BUENOS AIRES – One Argentine priest is on trial in Tucumán Province on charges of working closely with torturers in a secret jail during the so-called Dirty War, urging prisoners to hand over information. Another priest was accused of taking a newborn from his mother, one of the many baby thefts from female prisoners who were “disappeared” into a system of clandestine prisons.

Another clergy member offered biblical justification for the military’s death flights, according to an account by one of the pilots anguished about dumping drugged prisoners out of aircraft and into the sea.

As he starts his papacy, Francis, until this month Jorge Mario Bergoglio, the archbishop of Buenos Aires, faces his own entanglement with the Dirty War, which unfolded from 1976 to 1983. As the leader of Argentina’s Jesuits for part of that time, he has repeatedly had to dispute claims that he allowed the kidnapping of two priests in his order in 1976, accusations the Vatican is calling a defamation campaign.

Now his election as pope is focusing scrutiny on his role as the most prominent leader of the Roman Catholic Church in Argentina, an institution that remains under withering criticism for its role in failing to publicly resist – and in various instances actively supporting – the military dictatorship during a period when as many as 30,000 people are thought to have been killed or disappeared.

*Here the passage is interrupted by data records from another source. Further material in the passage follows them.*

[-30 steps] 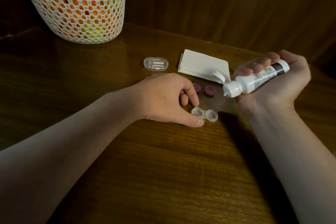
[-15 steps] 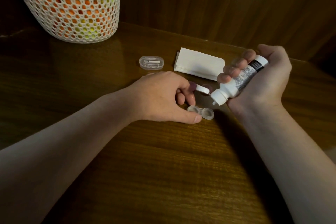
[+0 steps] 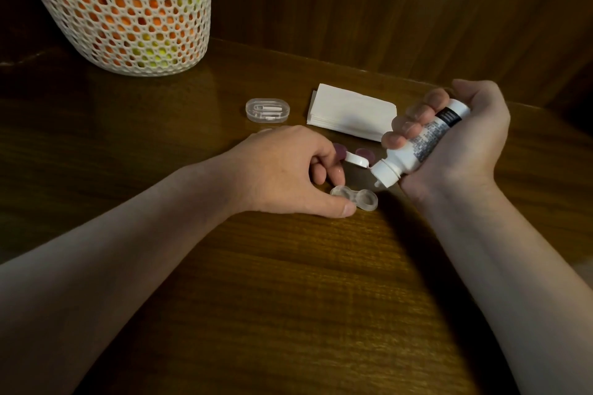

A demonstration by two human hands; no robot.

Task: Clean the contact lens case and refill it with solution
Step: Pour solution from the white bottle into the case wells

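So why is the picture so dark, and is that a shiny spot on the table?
Head view: dim warm light, so the brown wooden table looks dark; a soft glare patch shines near the white mesh basket; the arms cast dark shadows toward the lower right; straight edges bend from the wide lens.

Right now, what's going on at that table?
A person is refilling a contact lens case. The left hand steadies it on the wooden table with thumb and fingers. The right hand grips the solution bottle, tipped nozzle-down over the right well, flip cap open. Two purple caps lie behind.
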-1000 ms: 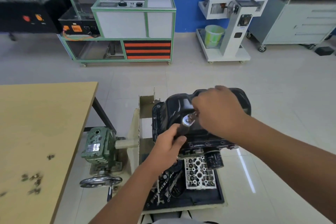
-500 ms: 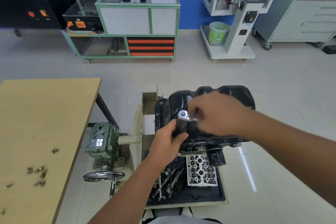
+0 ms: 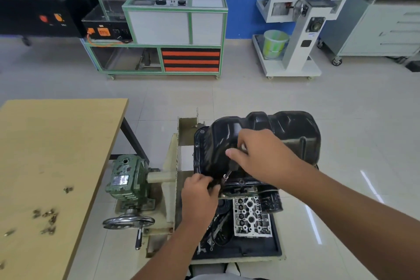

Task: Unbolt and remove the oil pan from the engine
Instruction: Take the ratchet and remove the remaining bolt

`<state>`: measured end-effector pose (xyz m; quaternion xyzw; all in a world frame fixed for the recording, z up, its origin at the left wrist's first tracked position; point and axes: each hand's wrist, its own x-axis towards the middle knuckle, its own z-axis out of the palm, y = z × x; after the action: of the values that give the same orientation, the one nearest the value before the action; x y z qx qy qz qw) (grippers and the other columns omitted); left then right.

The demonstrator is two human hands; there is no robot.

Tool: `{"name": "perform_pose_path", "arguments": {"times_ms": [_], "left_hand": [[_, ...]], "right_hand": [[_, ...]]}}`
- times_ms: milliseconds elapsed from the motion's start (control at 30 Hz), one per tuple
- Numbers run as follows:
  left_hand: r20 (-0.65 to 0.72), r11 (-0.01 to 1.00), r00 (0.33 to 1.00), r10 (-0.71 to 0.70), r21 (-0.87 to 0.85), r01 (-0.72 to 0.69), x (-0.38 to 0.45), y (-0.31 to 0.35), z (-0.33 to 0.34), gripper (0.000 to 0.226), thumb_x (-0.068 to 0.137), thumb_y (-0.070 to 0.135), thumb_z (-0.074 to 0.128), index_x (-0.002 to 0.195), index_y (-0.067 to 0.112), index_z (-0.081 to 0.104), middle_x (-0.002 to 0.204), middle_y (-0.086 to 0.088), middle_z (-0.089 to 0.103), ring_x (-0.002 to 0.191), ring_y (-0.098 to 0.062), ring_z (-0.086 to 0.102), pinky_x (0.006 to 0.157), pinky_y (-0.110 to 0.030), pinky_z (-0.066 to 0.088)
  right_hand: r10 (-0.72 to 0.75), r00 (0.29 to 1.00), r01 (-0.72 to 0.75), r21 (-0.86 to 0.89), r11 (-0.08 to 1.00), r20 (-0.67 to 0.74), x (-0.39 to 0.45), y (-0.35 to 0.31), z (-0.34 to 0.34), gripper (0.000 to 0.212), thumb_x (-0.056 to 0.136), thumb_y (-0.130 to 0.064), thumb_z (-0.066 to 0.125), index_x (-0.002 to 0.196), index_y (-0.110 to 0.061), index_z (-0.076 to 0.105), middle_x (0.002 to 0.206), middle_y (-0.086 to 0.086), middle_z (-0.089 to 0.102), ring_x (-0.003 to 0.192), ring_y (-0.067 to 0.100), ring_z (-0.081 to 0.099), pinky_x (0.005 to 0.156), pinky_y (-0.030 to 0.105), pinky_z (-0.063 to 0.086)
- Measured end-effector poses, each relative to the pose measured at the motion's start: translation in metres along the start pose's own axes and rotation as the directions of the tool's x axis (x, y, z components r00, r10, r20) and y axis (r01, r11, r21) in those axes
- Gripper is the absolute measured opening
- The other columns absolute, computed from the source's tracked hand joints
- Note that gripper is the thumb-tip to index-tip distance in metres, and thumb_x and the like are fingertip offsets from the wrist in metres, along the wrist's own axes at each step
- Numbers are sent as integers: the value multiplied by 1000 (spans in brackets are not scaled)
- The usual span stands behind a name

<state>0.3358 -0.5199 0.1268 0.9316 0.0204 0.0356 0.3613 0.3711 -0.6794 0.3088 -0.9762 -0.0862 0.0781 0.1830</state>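
You're mid-unbolting: your right hand [image 3: 261, 157] grips the dark-handled socket driver [image 3: 230, 169], its tip on the flange below your knuckles. Your left hand [image 3: 200, 191] pinches the socket end there. The glossy black stamped-steel oil pan [image 3: 284, 127] sits behind both hands, still mounted. Next, likely spin this bolt out.

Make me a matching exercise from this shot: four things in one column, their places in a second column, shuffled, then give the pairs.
Things:
1. black pressed-steel oil pan
2. small loose metal bolts
3. silver spoked handwheel
4. pale green plastic bucket

Places:
A. on the white wheeled stand by the blue wall
B. on the light wooden tabletop
C. atop the engine, under both hands
D. below the green gearbox

Pairs: 1-C, 2-B, 3-D, 4-A
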Motion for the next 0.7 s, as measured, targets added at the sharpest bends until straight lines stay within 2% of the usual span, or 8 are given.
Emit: {"name": "perform_pose_path", "arguments": {"times_ms": [100,200,267,367,433,533,633,700], "left_hand": [[3,995,1000,-20,98,19,-1,8,3,23,84,38,84,99,21,82,93,6,61,95,-24,53,81,-41,45],[-27,980,999,-27,197,32,-2,14,6,20,83,46,83,91,27,81,88,8,63,91,-23,52,77,-40,44],[-52,973,998,-23,230,34,-1,16,8,19,81,47,83,83,28,79,85,8,65,87,-23,53,74,-40,45],[-72,973,997,-37,224,52,0,19,12,17,81,43,83,81,27,78,83,7,65,85,-24,54,73,-40,46],[-54,973,997,-53,223,64,0,19,14,17,84,45,80,84,28,78,86,8,65,89,-23,54,76,-40,45],[-57,969,996,-64,233,76,-1,17,15,19,84,47,79,82,28,77,87,8,64,88,-22,54,75,-39,43],[-81,970,993,-83,222,99,-1,20,17,20,84,47,79,81,27,76,86,8,63,86,-22,55,74,-38,40],[-80,970,991,-108,208,122,-2,22,19,20,87,47,76,85,27,77,87,8,64,88,-22,54,74,-38,40]], "right_hand": [[-38,999,37,-100,994,-14,-2,1,7,25,101,-43,58,93,-21,55,72,-4,59,69,20,62,65,40,55],[-264,961,274,-141,951,84,-3,2,-3,6,99,-28,63,99,-27,56,91,-11,58,83,20,61,71,39,52],[-373,915,399,-190,897,156,-3,1,-7,18,95,-15,61,100,-32,61,101,-14,56,87,16,59,72,38,52],[-250,960,273,-222,936,129,-5,-7,-4,17,96,-40,57,110,-30,59,97,-5,61,85,24,62,70,39,55],[-130,986,151,-237,960,102,-3,-7,0,27,98,-52,54,103,-25,58,85,-1,57,80,27,61,67,38,53],[-180,975,203,-200,959,130,-1,-3,-2,6,98,-34,62,101,-29,62,91,-5,60,85,24,61,73,39,55],[-237,952,273,-191,943,194,-2,2,-8,26,94,-17,67,111,-37,68,103,-11,64,93,17,63,80,40,57],[-230,960,253,-139,957,159,-3,9,-14,29,90,-15,72,109,-37,73,97,-18,67,87,5,64,79,33,57]]}}
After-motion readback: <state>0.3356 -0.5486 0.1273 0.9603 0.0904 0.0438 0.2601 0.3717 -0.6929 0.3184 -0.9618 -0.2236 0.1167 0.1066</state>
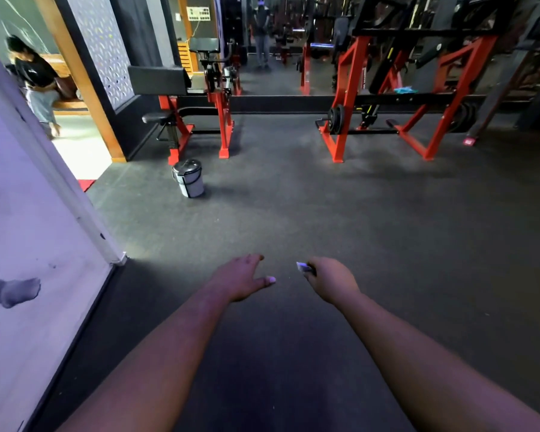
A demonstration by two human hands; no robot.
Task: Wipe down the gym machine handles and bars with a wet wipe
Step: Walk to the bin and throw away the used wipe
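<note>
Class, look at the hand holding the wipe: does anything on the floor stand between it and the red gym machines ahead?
Nothing visible does. The right hand pinches the wipe; bare dark floor runs to the red machine. The small bin stands off left.

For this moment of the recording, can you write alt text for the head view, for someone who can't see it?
Two bare arms reach forward over a dark gym floor: the left hand is open and holds nothing, while the right hand pinches a small pale wipe. Ahead stand red-framed machines before a mirror wall, with a small lidded bin on the floor to the left.
</note>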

This stance by Argentina’s church stands in contrast to the resistance against dictatorships by Catholic leaders elsewhere in Latin America at the time – notably in Chile and Brazil, two nations where far fewer people were killed. Even as the head of the Argentine Conference of Bishops from 2005 to 2011, Francis resisted issuing a formal apology for the church’s actions during the Dirty War, disappointing human rights campaigners.

“The combination of action and inaction by the church was instrumental in enabling the mass atrocities committed by the junta,” said Federico Finchelstein, an Argentine historian at the New School for Social Research in New York. “Those like Francis that remained in silence during the repression also played by default a central role,” he said. “It was this combination of endorsement and either strategic or willful indifference that created the proper conditions for the state killings.”

Francis, 76, has offered a complex description of his role during the dictatorship, a period officially called the Process of National Reorganization, in which the authorities installed a terrifying campaign against perceived opponents.

While refraining from public criticism of the dictatorship, Francis said in his autobiography that he pressed military officials behind the scenes to free the two priests from his order – Orlando Yorio and Francisco Jalics – even meeting with top military officials.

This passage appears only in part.